Thursday, 19 April 2018

Time

Activity

09:00 – 09:30

Registration

09:30 – 10:30

Huyên  PHAM
University Paris Diderot, France

Nicolas LANGRENE
CSIRO, Australia
Deep Learning Algorithms for Stochastic Control Problems

10:30 – 11:00

Tea Break

11:00 – 11:45

Michael KUPPER 
University of Konstanz, Germany
Computation of Optimal Transport and Related Hedging Problems via Penalization and Neural Networks

11:45 – 12:30

Christa CUCHIERO
University of Vienna, Austria
Calibration Of Financial Models With Neural Networks

12:30 – 14:00

Lunch

14:00 – 15:00

Ivan GUO
Monash University, Australia

Gregoire LOEPER
Monash University, Australia
Machine Learning in Stochastic Optimal Transport and Volatility Calibration

15:00 – 15:15

Closing Address

 


Abstracts

 

A Probabilistic Numerical Method for MFG
Jean-François CHASSAGNEUX, University Paris Diderot, France

In this talk, I will first describe some problems in large population stochastic control (e.g. Mean-Field Games).

The solution to these problems are characterised by a master equation, as observed by Lasry-Lions, which is a PDE written on the Wasserstein space of probability measure. I will recall the probabilistic representation of its solution in term of a (fully coupled) FBSDE with McKean-Vlasov interaction.
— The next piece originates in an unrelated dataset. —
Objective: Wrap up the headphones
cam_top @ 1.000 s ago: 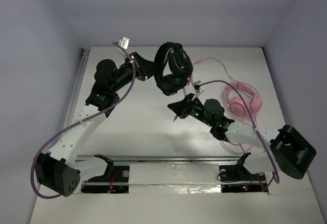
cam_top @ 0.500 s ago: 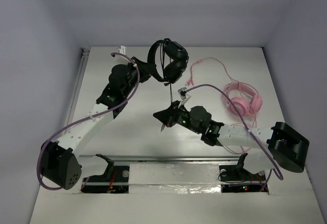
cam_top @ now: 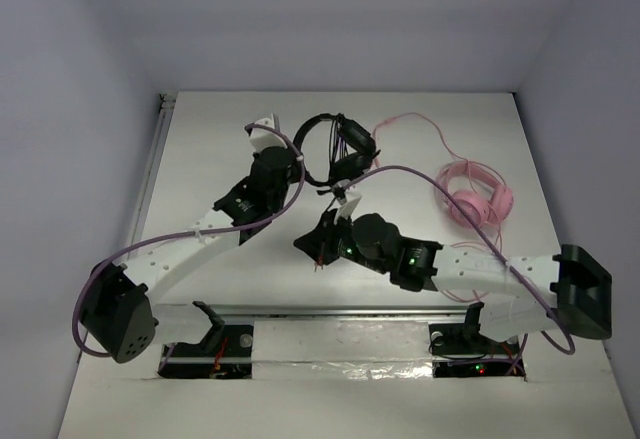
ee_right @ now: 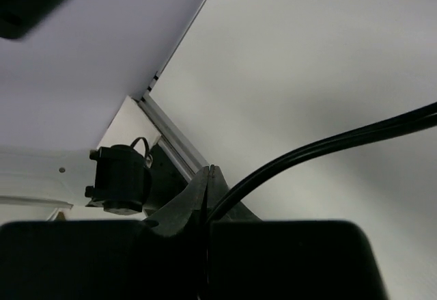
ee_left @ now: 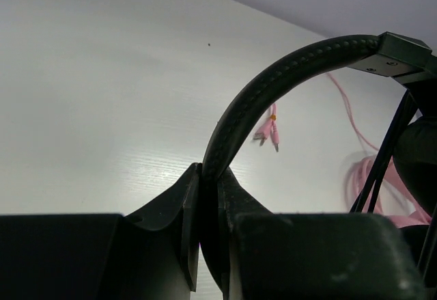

I will then introduce a probabilistic scheme for this class of BSDEs and demonstrate its convergence both theoretically and practically.

This is a joint work with D. CRISAN and F. DELARUE.

 


 

Calibration of Financial Models with Neural Networks
Christa CUCHIERO, University of Vienna, Austria

A central task in modeling, which has to be performed each day in banks and financial institutions, is to calibrate models to market and historical data. So far the choice which models should be used was not only driven by their capacity of capturing empirically observed market features well, but rather by computational tractability considerations. This is now undergoing a big change since neural net- work approaches offer the possibility to transform a daily online calibration into an offline  learning  phase  and an online  evaluation  phase  where the latter will be – thanks to the learning phase – extremely fast no matter what complex type of model needs to be calibrated. Inspired by the work of Andrez Hernandez [2], we consider two examples of calibration with neural networks: first a mixture model for interest rate dynamics in the spirit of [1] and second a local stochastic volatility model where the local volatility function is parametrized via neural nets.

The is a joint work with Andres HERNANDEZ, Wahid KHOSRAWI and Josef TEICHMANN.

 


 

Robo-Advising: A Dynamic Mean-Variance Approach
Min DAI, National University of Singapore, Singapore

In contrast to the traditional financial advising, robo-advising needs to elicit investors' risk profile via several simple online questions and to provide advice consistent with conventional investment wisdom, e.g. rich and young people should invest more in risky assets. We propose a dynamic portfolio choice model with the mean-variance criterion over portfolio log-returns that meets the two challenges. The model yields analytical and  time-consistent optimal portfolio policies and can be used for robo-advising.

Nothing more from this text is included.